Task prompt
Find each line of the entries with the string "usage", please, and copy it.

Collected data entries
• • • • •

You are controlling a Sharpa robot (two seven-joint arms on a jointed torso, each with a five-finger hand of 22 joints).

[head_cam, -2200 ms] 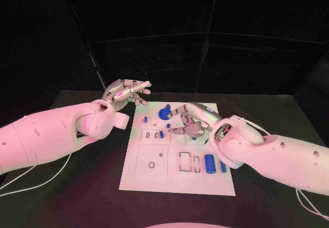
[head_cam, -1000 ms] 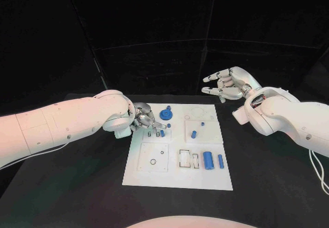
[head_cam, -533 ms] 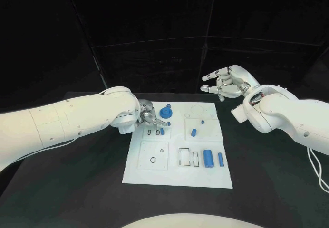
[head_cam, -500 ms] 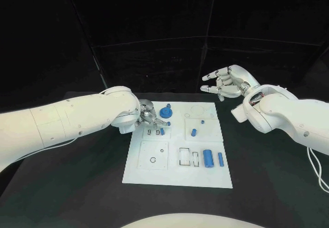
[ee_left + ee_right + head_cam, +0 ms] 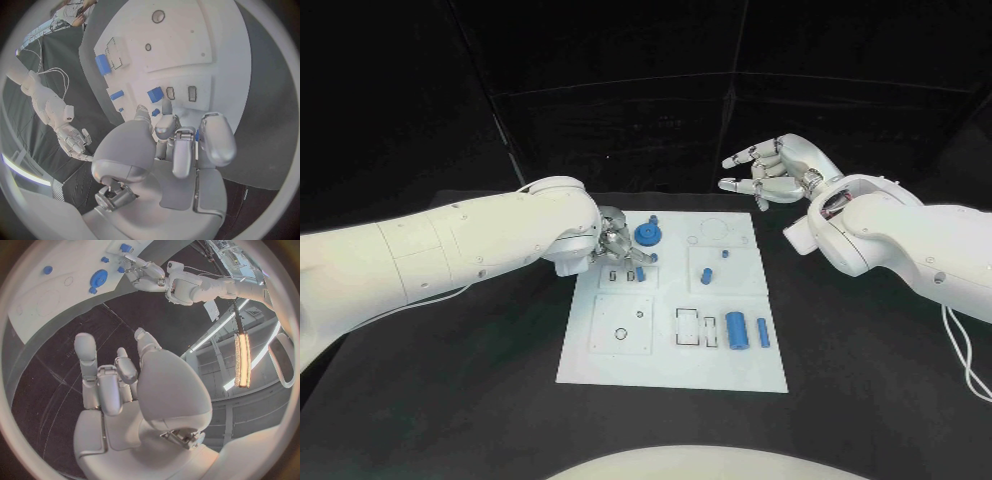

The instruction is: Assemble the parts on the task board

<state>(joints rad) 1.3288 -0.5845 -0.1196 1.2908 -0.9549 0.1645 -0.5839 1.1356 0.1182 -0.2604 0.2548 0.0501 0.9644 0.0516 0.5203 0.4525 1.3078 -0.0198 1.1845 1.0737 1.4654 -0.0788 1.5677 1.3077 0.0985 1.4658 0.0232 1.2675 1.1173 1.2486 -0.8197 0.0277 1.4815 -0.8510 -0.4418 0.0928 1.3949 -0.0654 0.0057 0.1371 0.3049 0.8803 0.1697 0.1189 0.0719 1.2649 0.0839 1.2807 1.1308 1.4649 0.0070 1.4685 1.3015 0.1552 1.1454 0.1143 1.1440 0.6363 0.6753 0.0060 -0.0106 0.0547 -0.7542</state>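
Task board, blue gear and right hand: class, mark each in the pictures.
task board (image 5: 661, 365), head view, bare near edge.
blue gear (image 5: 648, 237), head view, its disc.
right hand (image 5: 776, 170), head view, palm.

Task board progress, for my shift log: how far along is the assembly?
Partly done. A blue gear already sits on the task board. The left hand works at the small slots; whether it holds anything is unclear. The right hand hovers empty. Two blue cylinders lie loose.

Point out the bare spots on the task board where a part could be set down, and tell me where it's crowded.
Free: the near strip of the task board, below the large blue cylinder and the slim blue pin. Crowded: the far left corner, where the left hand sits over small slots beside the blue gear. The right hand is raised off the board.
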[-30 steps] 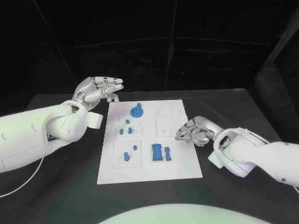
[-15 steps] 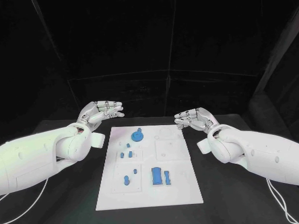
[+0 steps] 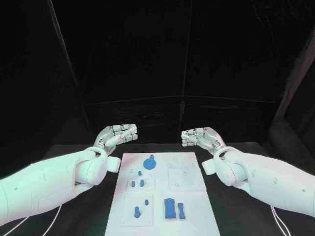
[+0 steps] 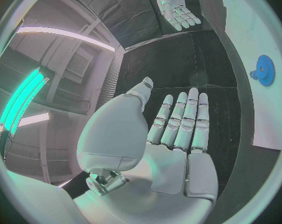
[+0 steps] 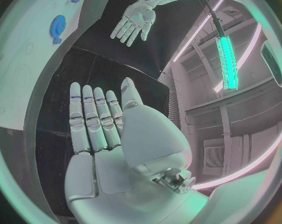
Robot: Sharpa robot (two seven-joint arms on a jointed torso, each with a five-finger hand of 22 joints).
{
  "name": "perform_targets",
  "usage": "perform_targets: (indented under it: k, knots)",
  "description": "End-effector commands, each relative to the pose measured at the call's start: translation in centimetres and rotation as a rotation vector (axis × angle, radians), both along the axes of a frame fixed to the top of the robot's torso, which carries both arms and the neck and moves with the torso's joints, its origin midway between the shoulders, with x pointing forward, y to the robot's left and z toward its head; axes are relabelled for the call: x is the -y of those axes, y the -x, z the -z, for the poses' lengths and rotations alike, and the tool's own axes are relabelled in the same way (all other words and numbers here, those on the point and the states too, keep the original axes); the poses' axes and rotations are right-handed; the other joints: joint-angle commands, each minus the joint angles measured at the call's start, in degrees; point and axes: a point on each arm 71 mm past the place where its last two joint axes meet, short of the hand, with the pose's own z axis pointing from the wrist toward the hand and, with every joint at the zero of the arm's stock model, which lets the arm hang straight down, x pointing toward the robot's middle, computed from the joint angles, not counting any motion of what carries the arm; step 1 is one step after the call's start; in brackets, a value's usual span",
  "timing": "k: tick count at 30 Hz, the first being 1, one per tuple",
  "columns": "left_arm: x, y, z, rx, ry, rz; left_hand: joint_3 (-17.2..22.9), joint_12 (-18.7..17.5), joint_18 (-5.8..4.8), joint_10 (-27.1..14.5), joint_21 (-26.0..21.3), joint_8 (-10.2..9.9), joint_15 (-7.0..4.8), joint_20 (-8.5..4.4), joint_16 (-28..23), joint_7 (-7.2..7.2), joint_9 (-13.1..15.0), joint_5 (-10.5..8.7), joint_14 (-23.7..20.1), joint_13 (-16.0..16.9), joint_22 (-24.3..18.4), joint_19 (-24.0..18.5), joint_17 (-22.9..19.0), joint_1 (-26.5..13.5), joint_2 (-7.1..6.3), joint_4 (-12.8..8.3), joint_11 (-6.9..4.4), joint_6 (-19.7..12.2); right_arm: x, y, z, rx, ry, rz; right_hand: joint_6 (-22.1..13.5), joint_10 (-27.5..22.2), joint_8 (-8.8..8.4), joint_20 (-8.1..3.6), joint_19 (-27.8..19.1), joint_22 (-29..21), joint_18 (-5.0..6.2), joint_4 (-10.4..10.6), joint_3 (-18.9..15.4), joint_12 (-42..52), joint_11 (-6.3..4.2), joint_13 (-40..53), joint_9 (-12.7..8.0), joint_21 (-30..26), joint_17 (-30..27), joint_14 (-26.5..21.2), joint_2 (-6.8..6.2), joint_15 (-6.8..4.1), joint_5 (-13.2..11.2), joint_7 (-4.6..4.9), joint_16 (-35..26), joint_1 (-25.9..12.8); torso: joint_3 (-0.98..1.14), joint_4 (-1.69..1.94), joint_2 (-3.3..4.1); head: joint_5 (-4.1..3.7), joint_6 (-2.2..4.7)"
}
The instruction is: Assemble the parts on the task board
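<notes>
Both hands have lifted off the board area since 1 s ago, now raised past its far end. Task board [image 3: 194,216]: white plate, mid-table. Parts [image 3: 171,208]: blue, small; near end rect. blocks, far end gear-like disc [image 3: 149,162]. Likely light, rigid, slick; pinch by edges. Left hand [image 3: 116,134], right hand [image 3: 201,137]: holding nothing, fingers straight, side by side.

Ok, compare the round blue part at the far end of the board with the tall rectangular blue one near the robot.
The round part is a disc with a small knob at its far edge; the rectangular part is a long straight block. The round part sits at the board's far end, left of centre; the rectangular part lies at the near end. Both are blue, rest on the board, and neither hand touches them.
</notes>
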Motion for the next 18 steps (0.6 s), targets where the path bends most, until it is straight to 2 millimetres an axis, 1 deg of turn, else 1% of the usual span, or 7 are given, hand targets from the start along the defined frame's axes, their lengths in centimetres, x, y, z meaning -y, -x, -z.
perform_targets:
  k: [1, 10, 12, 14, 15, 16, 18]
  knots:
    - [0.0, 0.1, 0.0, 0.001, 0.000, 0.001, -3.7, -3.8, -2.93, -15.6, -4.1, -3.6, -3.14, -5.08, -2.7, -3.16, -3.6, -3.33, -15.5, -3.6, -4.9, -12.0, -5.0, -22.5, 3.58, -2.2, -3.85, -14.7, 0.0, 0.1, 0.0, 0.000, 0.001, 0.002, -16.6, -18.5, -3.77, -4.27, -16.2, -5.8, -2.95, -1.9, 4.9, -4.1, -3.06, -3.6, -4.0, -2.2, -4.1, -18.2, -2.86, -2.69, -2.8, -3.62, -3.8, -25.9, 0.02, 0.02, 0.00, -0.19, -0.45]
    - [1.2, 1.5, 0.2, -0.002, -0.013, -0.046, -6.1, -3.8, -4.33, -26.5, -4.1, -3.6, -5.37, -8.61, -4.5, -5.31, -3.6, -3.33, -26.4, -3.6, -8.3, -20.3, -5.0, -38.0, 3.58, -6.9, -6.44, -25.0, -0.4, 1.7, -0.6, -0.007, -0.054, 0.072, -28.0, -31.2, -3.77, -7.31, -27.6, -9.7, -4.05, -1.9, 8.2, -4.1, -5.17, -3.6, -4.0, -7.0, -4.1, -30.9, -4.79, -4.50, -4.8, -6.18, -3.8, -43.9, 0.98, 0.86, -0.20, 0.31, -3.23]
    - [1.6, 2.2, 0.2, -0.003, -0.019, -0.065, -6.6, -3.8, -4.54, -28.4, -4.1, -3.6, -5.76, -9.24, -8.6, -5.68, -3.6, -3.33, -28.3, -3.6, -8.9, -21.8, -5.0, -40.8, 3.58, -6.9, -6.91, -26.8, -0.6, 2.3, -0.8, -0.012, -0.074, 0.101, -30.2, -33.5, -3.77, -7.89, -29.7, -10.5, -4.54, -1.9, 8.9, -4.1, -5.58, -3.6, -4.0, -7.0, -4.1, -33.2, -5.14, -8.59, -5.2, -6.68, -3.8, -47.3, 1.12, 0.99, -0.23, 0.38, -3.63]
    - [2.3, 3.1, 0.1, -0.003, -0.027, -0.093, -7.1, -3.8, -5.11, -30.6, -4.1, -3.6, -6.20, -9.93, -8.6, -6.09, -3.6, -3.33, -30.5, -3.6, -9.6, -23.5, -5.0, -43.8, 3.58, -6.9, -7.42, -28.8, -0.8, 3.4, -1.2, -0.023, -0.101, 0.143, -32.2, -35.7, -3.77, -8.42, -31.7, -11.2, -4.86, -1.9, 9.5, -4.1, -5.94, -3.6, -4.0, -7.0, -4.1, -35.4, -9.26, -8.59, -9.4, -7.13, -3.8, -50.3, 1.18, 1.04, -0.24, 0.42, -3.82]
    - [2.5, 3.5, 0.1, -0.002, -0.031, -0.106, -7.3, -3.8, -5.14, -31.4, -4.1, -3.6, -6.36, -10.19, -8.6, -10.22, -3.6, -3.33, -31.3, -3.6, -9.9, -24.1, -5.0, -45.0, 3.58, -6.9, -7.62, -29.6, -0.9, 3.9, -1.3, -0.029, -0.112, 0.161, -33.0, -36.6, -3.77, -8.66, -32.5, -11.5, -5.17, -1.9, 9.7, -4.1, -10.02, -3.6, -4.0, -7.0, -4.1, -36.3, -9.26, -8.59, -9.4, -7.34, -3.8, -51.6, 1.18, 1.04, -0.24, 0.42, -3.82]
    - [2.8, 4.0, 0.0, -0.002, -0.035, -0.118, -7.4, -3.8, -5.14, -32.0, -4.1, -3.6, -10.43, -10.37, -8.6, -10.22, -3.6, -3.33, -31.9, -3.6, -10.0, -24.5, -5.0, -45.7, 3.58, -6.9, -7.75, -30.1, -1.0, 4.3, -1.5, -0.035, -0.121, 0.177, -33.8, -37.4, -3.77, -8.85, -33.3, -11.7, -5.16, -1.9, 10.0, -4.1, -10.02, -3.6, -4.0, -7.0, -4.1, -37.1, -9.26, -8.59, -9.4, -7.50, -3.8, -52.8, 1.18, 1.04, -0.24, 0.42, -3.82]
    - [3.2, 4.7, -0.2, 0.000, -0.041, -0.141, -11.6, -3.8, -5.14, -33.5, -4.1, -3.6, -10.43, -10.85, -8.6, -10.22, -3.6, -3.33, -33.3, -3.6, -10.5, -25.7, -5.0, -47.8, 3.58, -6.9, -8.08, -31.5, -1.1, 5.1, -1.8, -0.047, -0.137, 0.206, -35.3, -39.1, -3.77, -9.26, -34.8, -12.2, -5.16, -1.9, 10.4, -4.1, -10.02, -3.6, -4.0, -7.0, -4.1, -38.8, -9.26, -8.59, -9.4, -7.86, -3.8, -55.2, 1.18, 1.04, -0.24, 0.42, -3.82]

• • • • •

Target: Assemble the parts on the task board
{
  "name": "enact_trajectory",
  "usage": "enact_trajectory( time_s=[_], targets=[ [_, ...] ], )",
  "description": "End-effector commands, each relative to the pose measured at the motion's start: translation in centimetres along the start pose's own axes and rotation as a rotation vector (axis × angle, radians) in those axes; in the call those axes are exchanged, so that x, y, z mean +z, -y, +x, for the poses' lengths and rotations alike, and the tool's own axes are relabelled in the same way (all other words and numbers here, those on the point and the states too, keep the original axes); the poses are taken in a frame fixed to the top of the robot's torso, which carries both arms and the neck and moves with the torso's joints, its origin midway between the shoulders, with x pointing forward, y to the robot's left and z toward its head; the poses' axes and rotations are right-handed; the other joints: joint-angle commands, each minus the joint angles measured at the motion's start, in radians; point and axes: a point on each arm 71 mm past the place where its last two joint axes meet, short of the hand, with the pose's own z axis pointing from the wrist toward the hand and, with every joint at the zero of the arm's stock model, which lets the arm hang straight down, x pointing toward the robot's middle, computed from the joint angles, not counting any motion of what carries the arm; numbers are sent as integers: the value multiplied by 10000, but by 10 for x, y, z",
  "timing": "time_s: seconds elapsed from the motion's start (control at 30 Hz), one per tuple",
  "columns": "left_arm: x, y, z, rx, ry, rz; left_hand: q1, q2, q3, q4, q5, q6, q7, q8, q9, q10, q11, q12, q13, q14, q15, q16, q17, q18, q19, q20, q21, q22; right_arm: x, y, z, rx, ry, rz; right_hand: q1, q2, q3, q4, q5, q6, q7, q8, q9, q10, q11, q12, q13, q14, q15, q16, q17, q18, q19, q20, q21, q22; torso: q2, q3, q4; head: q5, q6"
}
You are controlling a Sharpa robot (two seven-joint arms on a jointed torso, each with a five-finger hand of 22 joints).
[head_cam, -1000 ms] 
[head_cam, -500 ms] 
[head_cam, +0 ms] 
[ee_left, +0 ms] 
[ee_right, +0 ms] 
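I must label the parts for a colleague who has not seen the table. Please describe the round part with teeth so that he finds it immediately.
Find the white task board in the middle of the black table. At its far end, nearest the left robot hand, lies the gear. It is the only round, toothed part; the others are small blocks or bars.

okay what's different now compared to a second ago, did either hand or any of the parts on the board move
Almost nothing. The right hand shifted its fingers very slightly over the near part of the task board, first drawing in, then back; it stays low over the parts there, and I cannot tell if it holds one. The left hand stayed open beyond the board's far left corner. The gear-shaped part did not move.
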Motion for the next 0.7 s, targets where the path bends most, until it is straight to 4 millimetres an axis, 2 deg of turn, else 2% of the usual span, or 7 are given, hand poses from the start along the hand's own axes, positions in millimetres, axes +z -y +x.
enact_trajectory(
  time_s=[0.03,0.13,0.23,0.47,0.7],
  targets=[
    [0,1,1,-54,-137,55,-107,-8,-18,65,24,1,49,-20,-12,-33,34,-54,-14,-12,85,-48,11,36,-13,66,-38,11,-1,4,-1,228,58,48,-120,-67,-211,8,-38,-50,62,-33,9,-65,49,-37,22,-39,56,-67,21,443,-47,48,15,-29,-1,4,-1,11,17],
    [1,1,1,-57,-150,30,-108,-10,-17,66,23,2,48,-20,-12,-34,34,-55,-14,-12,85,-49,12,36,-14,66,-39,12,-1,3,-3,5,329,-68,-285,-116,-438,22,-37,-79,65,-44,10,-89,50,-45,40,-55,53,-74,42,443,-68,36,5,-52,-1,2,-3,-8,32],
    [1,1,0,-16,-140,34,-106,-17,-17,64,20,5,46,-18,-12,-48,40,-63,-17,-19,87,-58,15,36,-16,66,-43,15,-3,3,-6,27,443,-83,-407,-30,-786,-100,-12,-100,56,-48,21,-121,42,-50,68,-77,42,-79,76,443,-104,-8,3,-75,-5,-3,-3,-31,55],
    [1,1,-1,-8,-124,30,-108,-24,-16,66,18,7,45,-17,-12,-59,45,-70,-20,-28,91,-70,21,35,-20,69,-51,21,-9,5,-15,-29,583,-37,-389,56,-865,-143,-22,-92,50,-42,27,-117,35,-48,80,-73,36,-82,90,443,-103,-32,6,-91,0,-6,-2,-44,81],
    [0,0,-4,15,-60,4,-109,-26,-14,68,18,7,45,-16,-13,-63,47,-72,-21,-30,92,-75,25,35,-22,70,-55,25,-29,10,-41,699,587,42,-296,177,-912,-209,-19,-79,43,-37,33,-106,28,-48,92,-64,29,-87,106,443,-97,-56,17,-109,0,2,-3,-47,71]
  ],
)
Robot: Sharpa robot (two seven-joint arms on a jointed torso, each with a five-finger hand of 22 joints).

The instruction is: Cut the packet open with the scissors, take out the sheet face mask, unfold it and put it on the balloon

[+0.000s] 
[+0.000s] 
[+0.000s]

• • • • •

Exercise solution
  "usage": "perform_targets: (indented under it: k, knots)",
  "usage": "enact_trajectory( time_s=[_], targets=[ [_, ...] ], )",

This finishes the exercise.